Gustave Flaubert is said to have pointed out how different he was from the title character of his novel Madame Bovary, yet the legends of literary history recall him declaring, ‘Madame Bovary, c’est moi!’ Legend has prevailed in our memory because it’s hard to believe that Flaubert would have failed to recognise the dynamic described so eloquently by the great Flaubert enthusiast Oscar Wilde: ‘All art being to a certain degree a mode of acting, an attempt to realise one’s own personality on some imaginative plane out of reach of the trammeling accidents and limitations of real life.’

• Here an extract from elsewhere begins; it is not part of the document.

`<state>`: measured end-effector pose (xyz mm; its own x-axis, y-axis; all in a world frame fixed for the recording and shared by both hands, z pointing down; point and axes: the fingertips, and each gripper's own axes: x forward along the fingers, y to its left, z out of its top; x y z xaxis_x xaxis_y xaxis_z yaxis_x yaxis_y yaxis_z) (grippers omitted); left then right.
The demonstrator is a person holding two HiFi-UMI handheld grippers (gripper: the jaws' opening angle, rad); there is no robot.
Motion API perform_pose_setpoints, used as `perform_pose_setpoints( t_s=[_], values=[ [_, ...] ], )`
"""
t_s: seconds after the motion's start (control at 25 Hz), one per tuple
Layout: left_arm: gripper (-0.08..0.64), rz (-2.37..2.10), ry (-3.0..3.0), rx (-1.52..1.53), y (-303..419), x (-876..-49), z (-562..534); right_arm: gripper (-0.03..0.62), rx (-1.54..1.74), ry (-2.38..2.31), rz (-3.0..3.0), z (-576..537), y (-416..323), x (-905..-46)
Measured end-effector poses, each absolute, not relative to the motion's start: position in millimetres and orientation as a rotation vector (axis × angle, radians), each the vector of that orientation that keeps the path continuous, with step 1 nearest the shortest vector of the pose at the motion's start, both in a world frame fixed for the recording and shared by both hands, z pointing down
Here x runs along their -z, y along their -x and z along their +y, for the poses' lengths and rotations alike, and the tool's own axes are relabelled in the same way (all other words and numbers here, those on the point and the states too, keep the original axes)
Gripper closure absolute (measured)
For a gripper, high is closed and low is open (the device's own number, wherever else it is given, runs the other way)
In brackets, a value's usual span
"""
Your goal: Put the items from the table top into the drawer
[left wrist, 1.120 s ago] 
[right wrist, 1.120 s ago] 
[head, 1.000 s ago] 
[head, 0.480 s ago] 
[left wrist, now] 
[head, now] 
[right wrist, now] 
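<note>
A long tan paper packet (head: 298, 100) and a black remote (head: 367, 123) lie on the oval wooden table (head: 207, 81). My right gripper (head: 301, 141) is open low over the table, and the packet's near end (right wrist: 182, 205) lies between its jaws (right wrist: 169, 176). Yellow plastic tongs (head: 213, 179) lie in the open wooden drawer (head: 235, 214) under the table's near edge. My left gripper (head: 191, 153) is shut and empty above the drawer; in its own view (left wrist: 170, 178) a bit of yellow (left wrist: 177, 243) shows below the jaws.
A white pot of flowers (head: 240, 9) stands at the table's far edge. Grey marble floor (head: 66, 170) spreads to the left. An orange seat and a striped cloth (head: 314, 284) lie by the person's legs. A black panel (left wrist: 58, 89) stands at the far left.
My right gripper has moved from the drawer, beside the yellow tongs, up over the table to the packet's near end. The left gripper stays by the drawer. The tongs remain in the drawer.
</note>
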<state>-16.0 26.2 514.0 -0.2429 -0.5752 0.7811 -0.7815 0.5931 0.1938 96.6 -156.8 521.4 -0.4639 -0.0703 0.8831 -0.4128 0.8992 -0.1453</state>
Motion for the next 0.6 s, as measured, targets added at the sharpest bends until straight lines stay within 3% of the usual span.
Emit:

Among the limitations that real life imposes upon personality, the body tops the list. That’s why the art of fashion was born – and why it never stops changing and why it never goes backwards (no matter what earlier flourishes it may revive). Because each generation needs its own shroud within which the body can die and be born anew, reinvented and redefined. Anything else and we start to become unintelligible to ourselves. For a society to function, you have to be able to recognise yourself and say, ‘THAT’S ME.’
Laura Albert has published three books as Jeremiah ‘Terminator’ (or JT) Leroy: Sarah, The Heart Is Deceitful Above All Things and Harold’s End. In 2001, she chose Savannah Knoop, her sister-in-law, to play the role of JT in public – typically decked out in a blond wig and oversized sunglasses – and Laura herself began to appear as JT’s friend Speedie/Emily Fraser. In the mid-2000s, JT was revealed to be a fictional creation in a series of magazine articles published in the Houston Press, New York magazine, The New York Times and Vanity Fair.